= Lineated valley fill =

Martian geologic feature

Lineated valley fill (LVF), also called lineated floor deposit, is a feature of the floors of some channels on Mars, exhibiting ridges and grooves that seem to flow around obstacles. Shadow measurements show that at least some of the ridges are several metres high. LVF is believed to be ice-rich. Hundreds of metres of ice probably lie protected in LVF under a thin layer of debris. The debris consists of wind-borne dust, material from alcove walls, and lag material remaining after ice sublimated (changed from a solid directly to a gas) from a rock-ice mixture. Some glaciers on Earth show similar ridges. High-resolution pictures taken with HiRISE reveal that some of the surfaces of lineated valley fill are covered with strange patterns called closed-cell and open-cell brain terrain. The terrain resembles a human brain.
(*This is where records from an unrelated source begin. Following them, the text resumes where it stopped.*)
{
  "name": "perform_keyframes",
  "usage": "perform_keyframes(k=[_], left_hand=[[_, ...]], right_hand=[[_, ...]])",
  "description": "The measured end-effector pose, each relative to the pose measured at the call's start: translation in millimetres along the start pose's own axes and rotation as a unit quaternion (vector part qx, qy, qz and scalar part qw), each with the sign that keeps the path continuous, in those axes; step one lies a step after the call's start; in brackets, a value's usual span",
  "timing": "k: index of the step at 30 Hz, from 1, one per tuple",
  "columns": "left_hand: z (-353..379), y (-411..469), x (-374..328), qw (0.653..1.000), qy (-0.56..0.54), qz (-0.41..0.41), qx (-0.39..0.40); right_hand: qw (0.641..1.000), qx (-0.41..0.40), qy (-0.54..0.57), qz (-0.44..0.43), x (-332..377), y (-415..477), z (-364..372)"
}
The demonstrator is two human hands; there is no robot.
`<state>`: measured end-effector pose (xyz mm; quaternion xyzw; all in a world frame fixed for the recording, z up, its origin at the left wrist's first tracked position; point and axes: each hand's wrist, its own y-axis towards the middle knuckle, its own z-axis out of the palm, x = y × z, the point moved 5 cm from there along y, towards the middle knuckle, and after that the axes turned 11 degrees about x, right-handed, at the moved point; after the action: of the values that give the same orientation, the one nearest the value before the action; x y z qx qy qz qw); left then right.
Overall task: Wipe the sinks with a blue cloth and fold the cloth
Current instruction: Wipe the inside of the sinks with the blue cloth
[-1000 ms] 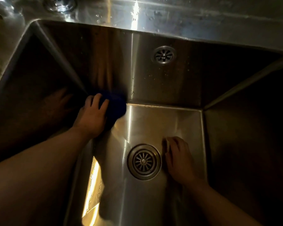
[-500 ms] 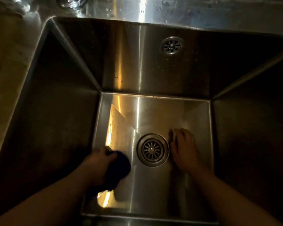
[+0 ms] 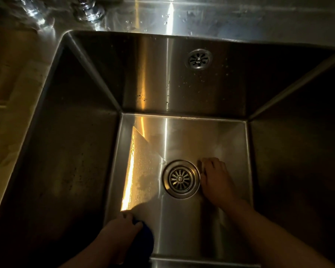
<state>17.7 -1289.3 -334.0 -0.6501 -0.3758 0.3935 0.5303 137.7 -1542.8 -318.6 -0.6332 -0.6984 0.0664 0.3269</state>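
**Head view into a steel sink (image 3: 72, 147), wiping stage of the task.** The left hand (image 3: 121, 232) is at the near-left corner of the sink floor. Its fingers are curled round the blue cloth (image 3: 143, 238), which is bunched into a dark wad and bulges out on the side of the hand toward the drain, close to the near wall. The right hand (image 3: 216, 180) rests knuckles-up on the floor just beside the drain (image 3: 181, 178), on its right. Its fingers are bent and a pale patch shows at the fingertips (a small object or only a glint), so whether it grips anything cannot be told. An overflow grille (image 3: 199, 59) sits high on the far wall, with water spots around it. Tap bases (image 3: 89, 11) stand at the far-left of the counter behind the sink.

Key relation: the cloth is in the left hand, and the open floor lies away from it, toward the far wall and rightward to the drain. The wad shows no clear long axis. The left hand is thus judged the working hand, and the right appears to be a brace. Judged progress: wiping under way, folding not yet begun.
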Motion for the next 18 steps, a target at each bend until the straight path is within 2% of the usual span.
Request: perform_keyframes(k=[2,4,6,7,8,10,12,13,14,15,16,18], left_hand=[[-6,-2,2,0.998,-0.056,0.004,-0.026],[-16,-8,7,0.981,-0.176,0.024,-0.076],[-38,-20,9,0.953,-0.265,0.049,-0.140],[-52,-27,8,0.934,-0.301,0.069,-0.179],[-67,-34,5,0.911,-0.329,0.092,-0.229],[-97,-50,-3,0.867,-0.331,0.123,-0.351],[-117,-64,-10,0.816,-0.317,0.144,-0.461],[-122,-69,-12,0.794,-0.315,0.159,-0.494],[-125,-72,-15,0.779,-0.313,0.178,-0.513],[-127,-73,-17,0.771,-0.315,0.199,-0.517],[-127,-74,-18,0.767,-0.322,0.221,-0.509],[-126,-72,-13,0.754,-0.364,0.246,-0.488]], right_hand=[[0.998,0.003,0.055,-0.011,12,-2,2],[0.990,0.038,0.133,0.002,28,-2,7],[0.961,0.117,0.244,0.049,43,-1,17],[0.932,0.174,0.309,0.080,52,-3,23],[0.890,0.229,0.378,0.115,58,-7,28],[0.769,0.323,0.525,0.167,67,-16,35],[0.638,0.365,0.666,0.127,75,-18,29],[0.595,0.356,0.715,0.092,78,-17,19],[0.575,0.336,0.744,0.064,80,-15,11],[0.576,0.313,0.753,0.050,82,-12,6],[0.596,0.285,0.749,0.051,81,-7,3],[0.675,0.191,0.708,0.079,70,7,-1]])
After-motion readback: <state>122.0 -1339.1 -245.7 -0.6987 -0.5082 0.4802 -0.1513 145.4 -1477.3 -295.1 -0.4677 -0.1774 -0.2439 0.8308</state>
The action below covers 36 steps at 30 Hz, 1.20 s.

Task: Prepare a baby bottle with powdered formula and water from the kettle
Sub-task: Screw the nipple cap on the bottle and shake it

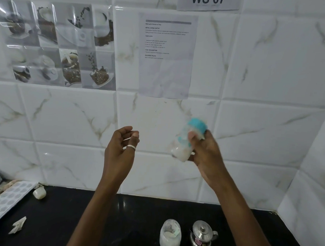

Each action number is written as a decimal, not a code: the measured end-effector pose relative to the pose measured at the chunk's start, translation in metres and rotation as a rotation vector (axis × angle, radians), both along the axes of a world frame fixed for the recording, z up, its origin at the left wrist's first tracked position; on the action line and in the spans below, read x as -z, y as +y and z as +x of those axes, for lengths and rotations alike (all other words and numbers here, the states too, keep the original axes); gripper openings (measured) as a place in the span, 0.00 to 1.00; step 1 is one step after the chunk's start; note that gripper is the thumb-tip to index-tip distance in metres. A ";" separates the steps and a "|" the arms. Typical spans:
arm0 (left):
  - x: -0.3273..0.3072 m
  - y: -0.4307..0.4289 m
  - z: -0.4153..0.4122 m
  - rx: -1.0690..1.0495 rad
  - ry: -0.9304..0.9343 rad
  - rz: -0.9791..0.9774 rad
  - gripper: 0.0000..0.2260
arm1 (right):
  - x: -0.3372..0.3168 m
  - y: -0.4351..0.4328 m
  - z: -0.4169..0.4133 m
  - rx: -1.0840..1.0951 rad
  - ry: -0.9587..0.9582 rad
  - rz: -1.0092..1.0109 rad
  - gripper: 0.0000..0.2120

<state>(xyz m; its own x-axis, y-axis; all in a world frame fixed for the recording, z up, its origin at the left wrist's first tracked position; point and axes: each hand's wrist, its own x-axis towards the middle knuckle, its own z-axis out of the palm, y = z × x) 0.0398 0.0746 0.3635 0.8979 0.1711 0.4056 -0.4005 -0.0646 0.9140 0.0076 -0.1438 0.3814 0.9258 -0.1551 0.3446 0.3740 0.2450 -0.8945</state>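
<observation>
My right hand [205, 152] grips a baby bottle [185, 142] with a teal cap, raised in front of the tiled wall. The bottle is tilted and motion-blurred, with white liquid in its lower end. My left hand [120, 150], wearing a silver ring, hovers to the left of the bottle with fingers loosely curled and nothing in it. Below, on the black counter [81, 221], stand an open jar of white formula powder [170, 235] and a small steel kettle [202, 236] with its lid on.
At the counter's left lie a white dimpled tray [8, 198], a small white cap-like object [39, 192] and a crumpled paper scrap [18, 225]. A paper sheet [166, 55] is taped to the wall. A tiled side wall closes the right.
</observation>
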 end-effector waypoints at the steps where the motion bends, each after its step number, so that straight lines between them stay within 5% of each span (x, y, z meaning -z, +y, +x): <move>1: 0.000 0.000 0.000 0.002 -0.003 0.000 0.10 | -0.004 -0.003 0.001 0.020 -0.030 0.153 0.26; 4: 0.001 0.002 0.001 -0.005 -0.001 -0.007 0.10 | -0.006 -0.005 0.007 0.091 -0.079 0.350 0.28; 9: -0.001 -0.001 0.001 0.001 0.004 -0.015 0.09 | 0.009 0.005 0.003 0.022 0.076 -0.066 0.28; 13: 0.000 0.003 0.001 -0.004 0.002 -0.012 0.09 | -0.005 -0.004 0.009 0.077 -0.067 0.377 0.28; 18: 0.000 0.004 0.003 -0.004 0.008 -0.017 0.09 | 0.009 0.007 0.005 0.009 0.090 -0.122 0.30; 23: 0.002 0.006 0.002 -0.005 0.005 -0.013 0.09 | -0.003 0.001 0.010 0.070 -0.047 0.315 0.27; 28: 0.003 0.005 0.003 -0.002 0.010 -0.016 0.10 | 0.011 0.007 0.009 0.011 0.070 -0.102 0.27; 32: 0.004 0.006 0.005 -0.009 0.004 0.000 0.10 | -0.007 -0.001 0.011 0.075 -0.057 0.268 0.26; 36: 0.005 0.006 0.008 -0.017 0.012 -0.007 0.10 | 0.005 0.005 0.014 0.052 0.033 -0.010 0.31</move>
<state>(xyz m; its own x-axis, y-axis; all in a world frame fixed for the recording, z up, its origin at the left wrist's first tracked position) 0.0475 0.0811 0.3586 0.8995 0.1892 0.3938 -0.3887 -0.0648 0.9191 0.0216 -0.1388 0.3767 0.9274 -0.2000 0.3161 0.3566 0.2172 -0.9087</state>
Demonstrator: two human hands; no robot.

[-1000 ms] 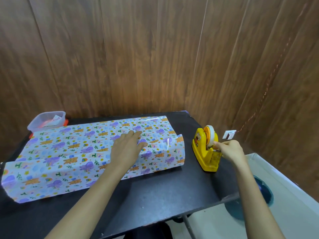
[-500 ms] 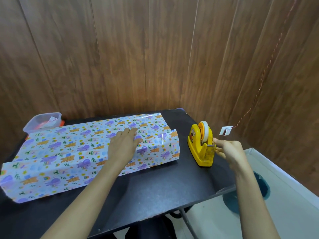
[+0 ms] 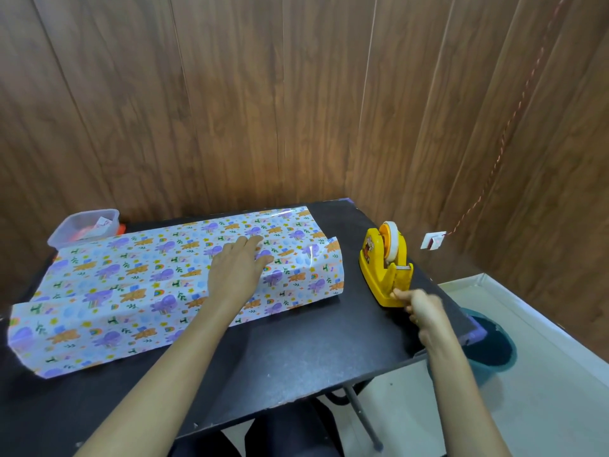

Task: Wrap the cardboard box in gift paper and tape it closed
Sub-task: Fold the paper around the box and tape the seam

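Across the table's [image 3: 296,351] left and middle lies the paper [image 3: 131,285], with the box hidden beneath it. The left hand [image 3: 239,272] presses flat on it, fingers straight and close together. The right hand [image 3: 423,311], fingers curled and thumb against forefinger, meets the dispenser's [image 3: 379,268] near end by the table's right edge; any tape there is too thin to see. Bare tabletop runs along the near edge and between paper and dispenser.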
It is believed to be caused by cracks in the surface accumulating dust and other debris, together with ice sublimating from some of the surfaces. The cracks are the result stress from gravity and seasonal heating and cooling. This same type of surface is present on Lobate debris aprons and Concentric crater fill so all three are believed to be related. Indeed, lobate debris aprons (LDA's) and lineated valley fill (LVF) are basically the same--mostly ice with a covering of debris, their shapes are dependent on their locations. When confined within a valley, LVF is present; in contrast when not confined, this flowing debris covered ice forms LDA's.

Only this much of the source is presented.